In addition, 15 states allow use of low THC, high cannabidiol (CBD) products for medical reasons or allow limited defenses. These 15 states are not considered to have “comprehensive” programs.

Recreational use

Nine states and the District of Columbia have legalized recreational use of marijuana: Alaska, California, Colorado, Massachusetts, Maine, Nevada, Oregon, Vermont and Washington.

The liberalization of state marijuana laws corresponds with public opinion. A 2018 poll by Quinnipiac University indicates that 93 percent of American voters favored legalization of marijuana for medical purposes, and 63 percent favored legalization of marijuana without additional restraints.

Federal laws are more restrictive

Although state laws regarding marijuana use have become more permissive, federal laws have not. The federal Controlled Substances Act, passed in 1970, is still on the books. That law was passed as part of President Richard Nixon’s War on Drugs. Under the law, marijuana is a Schedule I drug, which means, from the perspective of the federal government, marijuana “has a high potential for abuse” and “the drug or other substance has no currently accepted medical use in treatment in the United States.”

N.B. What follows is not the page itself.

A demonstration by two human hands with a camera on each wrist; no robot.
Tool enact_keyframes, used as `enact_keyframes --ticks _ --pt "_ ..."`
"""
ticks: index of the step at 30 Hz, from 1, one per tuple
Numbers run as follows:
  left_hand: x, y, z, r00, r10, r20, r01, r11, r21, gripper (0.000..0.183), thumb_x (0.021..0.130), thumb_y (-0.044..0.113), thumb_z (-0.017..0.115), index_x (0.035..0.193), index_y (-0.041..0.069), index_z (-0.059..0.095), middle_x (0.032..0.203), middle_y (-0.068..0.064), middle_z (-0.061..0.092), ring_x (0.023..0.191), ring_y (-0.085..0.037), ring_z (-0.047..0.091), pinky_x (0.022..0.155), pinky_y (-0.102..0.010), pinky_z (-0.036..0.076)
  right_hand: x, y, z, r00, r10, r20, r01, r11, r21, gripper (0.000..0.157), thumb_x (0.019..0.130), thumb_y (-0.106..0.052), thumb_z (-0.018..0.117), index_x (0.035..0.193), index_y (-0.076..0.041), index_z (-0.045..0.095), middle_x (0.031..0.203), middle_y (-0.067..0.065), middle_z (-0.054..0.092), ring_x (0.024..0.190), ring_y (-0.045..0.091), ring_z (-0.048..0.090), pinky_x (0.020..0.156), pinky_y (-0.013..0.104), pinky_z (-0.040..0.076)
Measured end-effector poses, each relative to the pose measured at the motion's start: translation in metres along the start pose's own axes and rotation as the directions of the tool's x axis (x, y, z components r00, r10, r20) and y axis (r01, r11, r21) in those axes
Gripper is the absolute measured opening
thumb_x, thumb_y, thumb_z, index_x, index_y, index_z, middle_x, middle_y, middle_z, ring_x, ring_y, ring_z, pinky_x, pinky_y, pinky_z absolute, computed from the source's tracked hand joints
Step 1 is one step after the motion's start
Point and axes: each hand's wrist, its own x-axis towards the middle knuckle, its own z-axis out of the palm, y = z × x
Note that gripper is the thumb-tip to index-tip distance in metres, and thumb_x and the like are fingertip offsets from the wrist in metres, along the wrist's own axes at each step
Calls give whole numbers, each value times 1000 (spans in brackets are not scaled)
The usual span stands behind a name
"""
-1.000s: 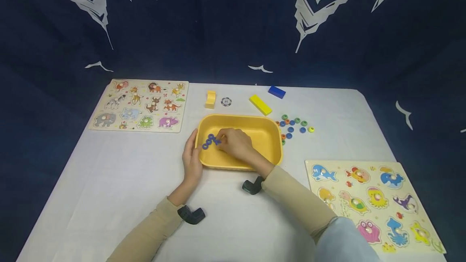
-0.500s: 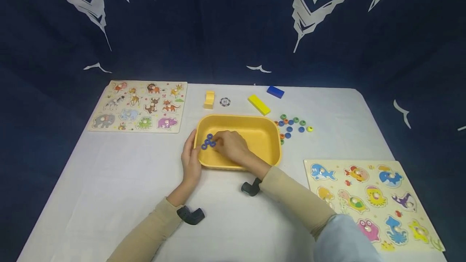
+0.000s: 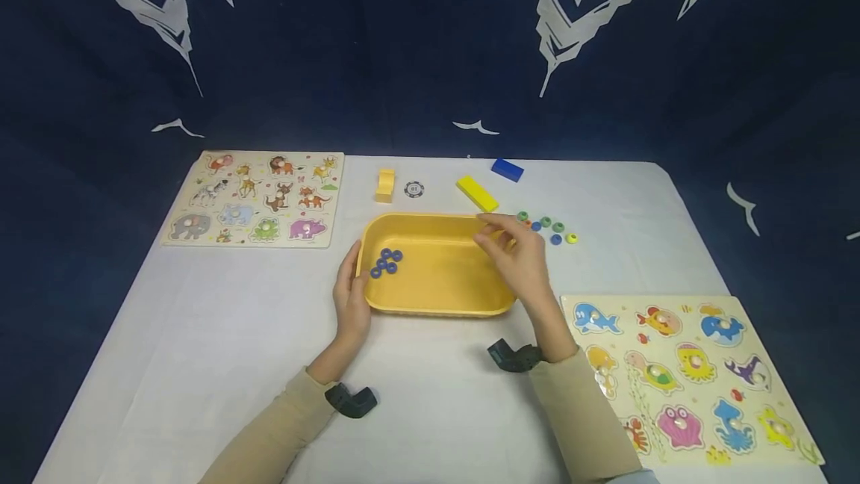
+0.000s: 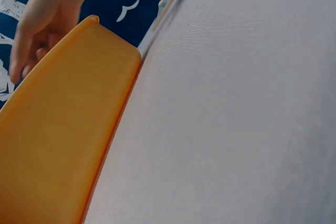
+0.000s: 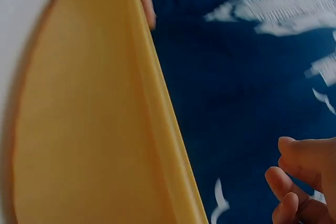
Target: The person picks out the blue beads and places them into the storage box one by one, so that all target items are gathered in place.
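Note:
A yellow plastic tray stands mid-table. Inside its left end lies a cluster of several small blue ring beads. My left hand grips the tray's left side, thumb at the rim and fingers along the outer wall. Over the tray's right end is my right hand, its thumb and fingers loosely bent and apart. Nothing shows between those fingers in the right wrist view, where the hand hangs beyond the tray wall. Loose green, blue and yellow beads lie just right of it, some hidden behind the hand.
Behind the tray are a yellow arch block, a round chip, a yellow block and a blue block. An animal puzzle board lies back left, a sea-animal board front right, beside my right forearm.
My right hand has left the blue beads in the tray and moved right to the tray's right end. The blue beads lie free of its fingers. My left hand stays on the tray.

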Motion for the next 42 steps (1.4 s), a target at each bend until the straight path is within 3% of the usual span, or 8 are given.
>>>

For a period during the Obama administration, however, the federal government relaxed enforcement of marijuana laws.

President Obama’s Deputy Attorney General, James Cole, wrote a “guidance” memo to United States Attorneys noting the changes in state laws and directing a more hands-off approach by the federal government “[i]n jurisdictions that have enacted laws legalizing marijuana in some form and that have also implemented strong and effective regulatory and enforcement systems to control the cultivation, distribution, sale and possession of marijuana.”

Cole said, “[E]nforcement of state law by state and local law enforcement and regulatory bodies should remain the primary means of addressing marijuana-related activity.”

Return to the rule of law

In early 2018, Attorney General Jeff Sessions issued his own memo, rescinding the Cole Memo.

The Department of Justice said it was “announcing a return to the rule of law,” adding that “Congress has generally prohibited the cultivation, distribution and possession of marijuana.” U.S. Attorneys were directed “to enforce the laws enacted by Congress and to follow well-established principles when pursuing prosecutions related to marijuana activities.”

Although Sessions has followed the Trump administration’s approach of undoing initiatives of the Obama administration, the federal government is not expected to markedly increase prosecutions of marijuana offenses.

IOM Report

The Institute of Medicine, part of the National Academies of Sciences, Engineering and Medicine, issued a report in 2017 on “The Health Effects of Cannabis and Cannabinoids: The Current State of Evidence and Recommendations for Research.”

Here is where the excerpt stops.